Exercise:
To complete the exercise, write out all the data exactly.

Data segment:
=-=-=-=-=

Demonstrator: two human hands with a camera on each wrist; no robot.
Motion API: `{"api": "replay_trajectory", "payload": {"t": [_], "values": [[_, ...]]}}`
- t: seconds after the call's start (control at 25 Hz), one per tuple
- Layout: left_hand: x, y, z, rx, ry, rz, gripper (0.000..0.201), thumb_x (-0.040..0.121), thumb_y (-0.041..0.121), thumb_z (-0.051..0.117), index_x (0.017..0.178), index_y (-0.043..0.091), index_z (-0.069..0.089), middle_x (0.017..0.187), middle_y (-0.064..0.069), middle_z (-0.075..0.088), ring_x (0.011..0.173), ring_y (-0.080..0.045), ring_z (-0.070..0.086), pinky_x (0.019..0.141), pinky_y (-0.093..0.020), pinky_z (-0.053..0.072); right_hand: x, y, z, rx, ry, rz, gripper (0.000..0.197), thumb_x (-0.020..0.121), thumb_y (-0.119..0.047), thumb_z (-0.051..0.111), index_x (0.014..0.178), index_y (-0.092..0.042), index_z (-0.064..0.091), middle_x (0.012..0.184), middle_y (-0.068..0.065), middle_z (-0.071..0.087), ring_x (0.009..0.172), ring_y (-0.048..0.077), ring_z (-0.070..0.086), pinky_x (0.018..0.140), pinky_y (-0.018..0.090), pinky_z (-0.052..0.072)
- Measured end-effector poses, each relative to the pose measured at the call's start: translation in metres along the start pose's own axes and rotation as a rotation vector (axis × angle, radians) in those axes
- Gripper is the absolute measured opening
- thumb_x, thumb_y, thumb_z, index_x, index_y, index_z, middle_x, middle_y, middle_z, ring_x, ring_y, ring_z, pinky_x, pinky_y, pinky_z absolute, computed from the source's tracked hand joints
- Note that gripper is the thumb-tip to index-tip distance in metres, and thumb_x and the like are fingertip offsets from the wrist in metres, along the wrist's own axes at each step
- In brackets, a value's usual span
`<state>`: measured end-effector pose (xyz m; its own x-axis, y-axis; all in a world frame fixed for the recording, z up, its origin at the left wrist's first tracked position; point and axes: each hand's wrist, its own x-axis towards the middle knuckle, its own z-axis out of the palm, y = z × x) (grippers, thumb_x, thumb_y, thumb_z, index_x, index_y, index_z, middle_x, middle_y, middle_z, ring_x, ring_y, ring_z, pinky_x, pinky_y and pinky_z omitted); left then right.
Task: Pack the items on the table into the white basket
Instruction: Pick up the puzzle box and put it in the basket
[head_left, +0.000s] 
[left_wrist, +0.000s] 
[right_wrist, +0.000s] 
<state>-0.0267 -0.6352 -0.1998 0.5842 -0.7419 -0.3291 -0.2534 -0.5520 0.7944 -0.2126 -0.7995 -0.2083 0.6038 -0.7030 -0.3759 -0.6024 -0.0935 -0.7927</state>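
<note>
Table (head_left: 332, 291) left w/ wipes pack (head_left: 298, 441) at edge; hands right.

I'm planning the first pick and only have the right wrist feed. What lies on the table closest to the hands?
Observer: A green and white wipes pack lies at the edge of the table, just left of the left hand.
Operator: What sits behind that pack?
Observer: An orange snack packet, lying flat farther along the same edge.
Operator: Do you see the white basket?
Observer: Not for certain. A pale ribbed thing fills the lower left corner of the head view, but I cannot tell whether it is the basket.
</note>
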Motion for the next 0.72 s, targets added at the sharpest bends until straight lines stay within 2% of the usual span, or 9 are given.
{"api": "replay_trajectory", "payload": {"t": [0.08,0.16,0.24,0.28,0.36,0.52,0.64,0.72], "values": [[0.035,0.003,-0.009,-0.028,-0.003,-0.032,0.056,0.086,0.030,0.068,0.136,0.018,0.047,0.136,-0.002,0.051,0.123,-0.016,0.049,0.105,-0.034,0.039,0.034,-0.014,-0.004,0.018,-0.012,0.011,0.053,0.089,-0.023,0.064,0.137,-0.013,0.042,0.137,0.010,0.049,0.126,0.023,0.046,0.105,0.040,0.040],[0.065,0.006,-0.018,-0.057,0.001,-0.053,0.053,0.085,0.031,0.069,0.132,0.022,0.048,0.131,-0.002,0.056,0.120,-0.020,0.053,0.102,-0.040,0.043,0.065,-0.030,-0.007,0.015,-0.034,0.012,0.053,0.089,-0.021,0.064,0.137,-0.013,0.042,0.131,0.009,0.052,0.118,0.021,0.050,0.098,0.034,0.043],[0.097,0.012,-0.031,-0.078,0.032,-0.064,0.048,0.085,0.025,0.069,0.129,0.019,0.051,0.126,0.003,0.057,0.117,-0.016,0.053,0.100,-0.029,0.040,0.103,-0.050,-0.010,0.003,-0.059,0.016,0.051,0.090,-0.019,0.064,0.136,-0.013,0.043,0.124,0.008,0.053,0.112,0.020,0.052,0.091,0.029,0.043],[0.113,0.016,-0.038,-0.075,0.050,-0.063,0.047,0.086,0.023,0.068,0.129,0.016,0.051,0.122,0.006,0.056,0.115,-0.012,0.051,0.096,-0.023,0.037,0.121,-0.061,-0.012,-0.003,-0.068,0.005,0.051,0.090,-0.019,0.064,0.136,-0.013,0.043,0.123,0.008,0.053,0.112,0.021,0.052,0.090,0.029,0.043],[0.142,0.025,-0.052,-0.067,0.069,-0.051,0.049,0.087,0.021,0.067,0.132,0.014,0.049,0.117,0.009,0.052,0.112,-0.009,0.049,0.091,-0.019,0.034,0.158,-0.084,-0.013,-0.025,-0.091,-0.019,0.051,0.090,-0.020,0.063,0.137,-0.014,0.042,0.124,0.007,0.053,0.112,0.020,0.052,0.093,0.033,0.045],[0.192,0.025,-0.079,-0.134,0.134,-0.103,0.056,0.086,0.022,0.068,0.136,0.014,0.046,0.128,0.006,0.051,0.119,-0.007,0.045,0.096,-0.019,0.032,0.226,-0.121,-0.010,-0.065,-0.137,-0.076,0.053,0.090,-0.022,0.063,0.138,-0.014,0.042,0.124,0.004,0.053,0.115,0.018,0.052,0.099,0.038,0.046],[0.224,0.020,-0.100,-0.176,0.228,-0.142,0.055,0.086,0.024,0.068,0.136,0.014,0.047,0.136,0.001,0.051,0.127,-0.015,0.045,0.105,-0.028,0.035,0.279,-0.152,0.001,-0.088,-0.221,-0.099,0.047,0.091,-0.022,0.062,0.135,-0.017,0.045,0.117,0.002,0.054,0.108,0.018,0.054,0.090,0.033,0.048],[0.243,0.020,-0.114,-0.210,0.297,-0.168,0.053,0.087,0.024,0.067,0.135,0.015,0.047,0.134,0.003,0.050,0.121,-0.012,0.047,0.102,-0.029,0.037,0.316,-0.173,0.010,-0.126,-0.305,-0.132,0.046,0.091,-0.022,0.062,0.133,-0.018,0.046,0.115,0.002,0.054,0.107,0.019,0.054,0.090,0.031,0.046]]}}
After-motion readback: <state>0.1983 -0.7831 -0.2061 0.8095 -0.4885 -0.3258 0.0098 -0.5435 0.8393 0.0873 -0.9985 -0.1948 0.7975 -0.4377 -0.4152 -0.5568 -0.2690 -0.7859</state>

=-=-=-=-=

Output:
Demonstrator: two human hands with a camera on each wrist; no robot.
Motion API: `{"api": "replay_trajectory", "payload": {"t": [_], "values": [[_, ...]]}}`
- t: seconds after the call's start (control at 25 Hz), one per tuple
- Layout: left_hand: x, y, z, rx, ry, rz, gripper (0.000..0.201), thumb_x (-0.040..0.121), thumb_y (-0.041..0.121), thumb_z (-0.051..0.117), index_x (0.017..0.178), index_y (-0.043..0.091), index_z (-0.069..0.089), middle_x (0.017..0.187), middle_y (-0.064..0.069), middle_z (-0.075..0.088), ring_x (0.011..0.173), ring_y (-0.080..0.045), ring_z (-0.070..0.086), pinky_x (0.019..0.141), pinky_y (-0.093..0.020), pinky_z (-0.053..0.072); right_hand: x, y, z, rx, ry, rz, gripper (0.000..0.197), thumb_x (-0.020..0.121), thumb_y (-0.119..0.047), thumb_z (-0.051..0.111), index_x (0.014..0.178), index_y (-0.092..0.042), index_z (-0.064..0.091), middle_x (0.012..0.184), middle_y (-0.068..0.065), middle_z (-0.071..0.087), ring_x (0.009..0.172), ring_y (-0.048..0.077), ring_z (-0.070..0.086), pinky_x (0.018..0.140), pinky_y (-0.018..0.090), pinky_z (-0.052..0.072)
- Measured end-effector poses, each relative to the pose measured at the call's start: translation in metres along the start pose's own axes and rotation as a rotation vector (axis × angle, radians) in those axes
- Gripper is the absolute measured opening
- thumb_x, thumb_y, thumb_z, index_x, index_y, index_z, middle_x, middle_y, middle_z, ring_x, ring_y, ring_z, pinky_x, pinky_y, pinky_z absolute, computed from the source's tracked hand joints
- Note that gripper is the thumb-tip to index-tip distance in metres, and thumb_x and the like are fingertip offsets from the wrist in metres, along the wrist's own axes at each step
- In brackets, a value's usual span
`<state>`: measured end-effector pose (xyz m; its own x-axis, y-axis; all in a world frame fixed for the recording, z up, its origin at the left wrist's first tracked position; point and axes: each hand's wrist, its own x-axis towards the middle knuckle, its own z-axis out of the palm, y = z × x) (grippers, thumb_x, thumb_y, thumb_z, index_x, index_y, index_z, middle_x, middle_y, middle_z, ring_x, ring_y, ring_z, pinky_x, pinky_y and pinky_z omitted); left then right.
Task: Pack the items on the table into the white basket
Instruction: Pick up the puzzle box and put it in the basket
[head_left, +0.000s] 
[left_wrist, +0.000s] 
[right_wrist, +0.000s] 
<state>-0.0267 -0.6352 -0.1998 0.5842 -0.7419 -0.3291 -0.2534 -0.5520 0.7944 -0.2126 -0.7995 -0.2083 0.6038 -0.7030 -0.3759 -0.6024 -0.0935 -0.7927</state>
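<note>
Table (head_left: 332, 291) left w/ wipes pack (head_left: 298, 441) at edge; hands right.

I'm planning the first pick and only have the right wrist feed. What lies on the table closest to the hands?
Observer: A green and white wipes pack lies at the edge of the table, just left of the left hand.
Operator: What sits behind that pack?
Observer: An orange snack packet, lying flat farther along the same edge.
Operator: Do you see the white basket?
Observer: Not for certain. A pale ribbed thing fills the lower left corner of the head view, but I cannot tell whether it is the basket.
</note>
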Motion for the next 0.72 s, targets added at the sharpest bends until straight lines stay within 2% of the usual span, or 9 are given.
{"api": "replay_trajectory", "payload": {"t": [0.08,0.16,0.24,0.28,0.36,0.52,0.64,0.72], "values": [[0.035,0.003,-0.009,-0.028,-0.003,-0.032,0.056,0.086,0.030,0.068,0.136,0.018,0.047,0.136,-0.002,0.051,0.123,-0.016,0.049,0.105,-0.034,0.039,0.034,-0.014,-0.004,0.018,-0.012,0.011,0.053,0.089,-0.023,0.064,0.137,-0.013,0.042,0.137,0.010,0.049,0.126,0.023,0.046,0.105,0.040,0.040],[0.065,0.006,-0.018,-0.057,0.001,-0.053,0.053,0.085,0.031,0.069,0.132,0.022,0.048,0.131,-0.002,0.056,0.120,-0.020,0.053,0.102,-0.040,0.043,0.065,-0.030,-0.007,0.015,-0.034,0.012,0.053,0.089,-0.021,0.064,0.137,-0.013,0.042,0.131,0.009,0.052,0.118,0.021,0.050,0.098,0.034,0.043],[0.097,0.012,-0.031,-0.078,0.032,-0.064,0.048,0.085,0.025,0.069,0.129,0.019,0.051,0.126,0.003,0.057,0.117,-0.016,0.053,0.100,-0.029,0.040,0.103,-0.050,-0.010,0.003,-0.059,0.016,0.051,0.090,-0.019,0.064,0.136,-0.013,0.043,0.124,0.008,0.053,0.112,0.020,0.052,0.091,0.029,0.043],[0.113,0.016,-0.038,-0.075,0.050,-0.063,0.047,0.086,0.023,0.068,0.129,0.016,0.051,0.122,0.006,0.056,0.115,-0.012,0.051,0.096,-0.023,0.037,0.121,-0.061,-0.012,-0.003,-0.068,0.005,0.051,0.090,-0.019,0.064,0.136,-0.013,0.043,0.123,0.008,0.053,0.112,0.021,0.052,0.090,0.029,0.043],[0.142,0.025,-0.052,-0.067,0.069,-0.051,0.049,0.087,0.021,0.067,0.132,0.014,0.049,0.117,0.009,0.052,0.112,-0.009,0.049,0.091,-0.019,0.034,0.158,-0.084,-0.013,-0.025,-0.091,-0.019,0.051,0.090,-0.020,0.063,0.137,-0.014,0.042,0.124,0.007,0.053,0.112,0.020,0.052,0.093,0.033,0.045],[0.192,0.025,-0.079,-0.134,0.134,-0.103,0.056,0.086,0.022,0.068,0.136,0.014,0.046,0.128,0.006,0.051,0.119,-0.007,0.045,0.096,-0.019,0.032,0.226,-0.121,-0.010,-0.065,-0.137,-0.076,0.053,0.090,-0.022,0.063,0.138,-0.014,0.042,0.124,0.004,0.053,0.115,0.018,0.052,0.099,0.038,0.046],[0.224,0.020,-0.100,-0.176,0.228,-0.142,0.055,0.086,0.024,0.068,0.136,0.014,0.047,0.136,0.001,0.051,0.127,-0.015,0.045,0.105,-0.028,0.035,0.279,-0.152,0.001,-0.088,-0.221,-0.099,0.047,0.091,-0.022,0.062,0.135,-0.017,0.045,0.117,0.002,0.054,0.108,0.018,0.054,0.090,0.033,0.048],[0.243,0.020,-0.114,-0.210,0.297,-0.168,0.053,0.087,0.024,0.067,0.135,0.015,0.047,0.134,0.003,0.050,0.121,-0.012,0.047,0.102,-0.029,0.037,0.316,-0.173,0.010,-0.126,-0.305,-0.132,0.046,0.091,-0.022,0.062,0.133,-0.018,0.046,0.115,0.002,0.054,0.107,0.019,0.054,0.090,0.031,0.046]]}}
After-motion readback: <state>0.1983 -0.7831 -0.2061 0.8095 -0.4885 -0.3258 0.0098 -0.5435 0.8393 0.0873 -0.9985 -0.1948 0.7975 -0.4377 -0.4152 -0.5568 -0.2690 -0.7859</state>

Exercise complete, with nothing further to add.